0729 | Empire of the Sun | J. G. Ballard

Context: The kids had a club on the beach where I sat while reading this.
Once Ballard had got the likes of The Drowned World and in particular Crash out of his system, he could finally settle down and write a novel accessible to the masses. That novel was Empire of the Sun.
Many more people know it from the film adaptation by Steven Spielberg than from the novel, and that means that many people don’t know how preoccupied Ballard is with the darker side of life.
To satisfy his preoccupation with doom and gloom, there’s a corpse on virtually every page of this tale of a boy separated from his parents, roaming war-torn Shanghai in the aftermath of the Japanese post-Pearl Harbour expansion into East Asia.

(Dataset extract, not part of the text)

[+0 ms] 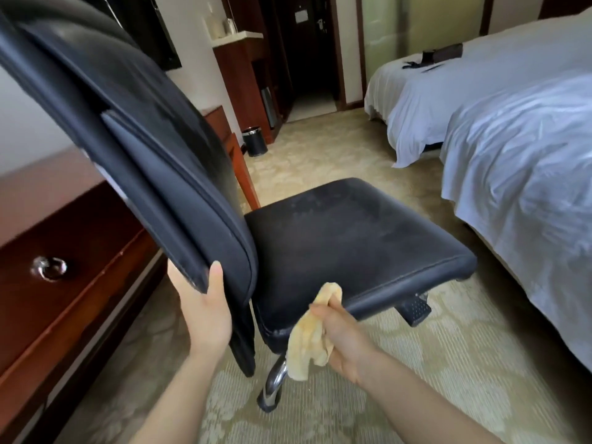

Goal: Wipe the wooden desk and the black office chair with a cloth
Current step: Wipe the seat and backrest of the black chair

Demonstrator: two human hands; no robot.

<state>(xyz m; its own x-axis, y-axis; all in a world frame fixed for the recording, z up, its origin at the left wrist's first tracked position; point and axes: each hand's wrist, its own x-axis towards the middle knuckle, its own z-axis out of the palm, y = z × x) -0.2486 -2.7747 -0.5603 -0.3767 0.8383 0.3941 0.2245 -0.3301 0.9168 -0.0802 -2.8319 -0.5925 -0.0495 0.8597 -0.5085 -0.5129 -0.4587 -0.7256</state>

While it paints an authentic image of the carnage and suffering, there’s absolutely no sympathy for anyone. In that it not only accurately portrays the viewpoint of a spoiled 10 year old product of empire, it also accurately portrays Ballard. Oh, did I mention this is semi-autobiographical?
Jamie ends up on a pile of half-dead Europeans bouncing around the back of a truck while it wends its way to one of many prison camps. The novel then follows Jamie’s jaunts around camp and, as the war ends, the surviving prisoners’ cautious explorations back in Shanghai as things return to a new, apocalyptic normal.
Because it’s not non-fiction, it’s hard to take this too seriously as a glimpse into history. It’s more useful as a portrayal of the horrific result of humanity applying itself. In that, it entirely fits into the Ballardian oeuvre.
If you’ve read any more of his work, you’ll get that. If you haven’t, you’re more likely to come away from it thinking that it’s a sad tale of a lost little boy rather than one in a life’s work of novels about a lost little species. But, either way, you’ll ultimately come away considering it was worth the read.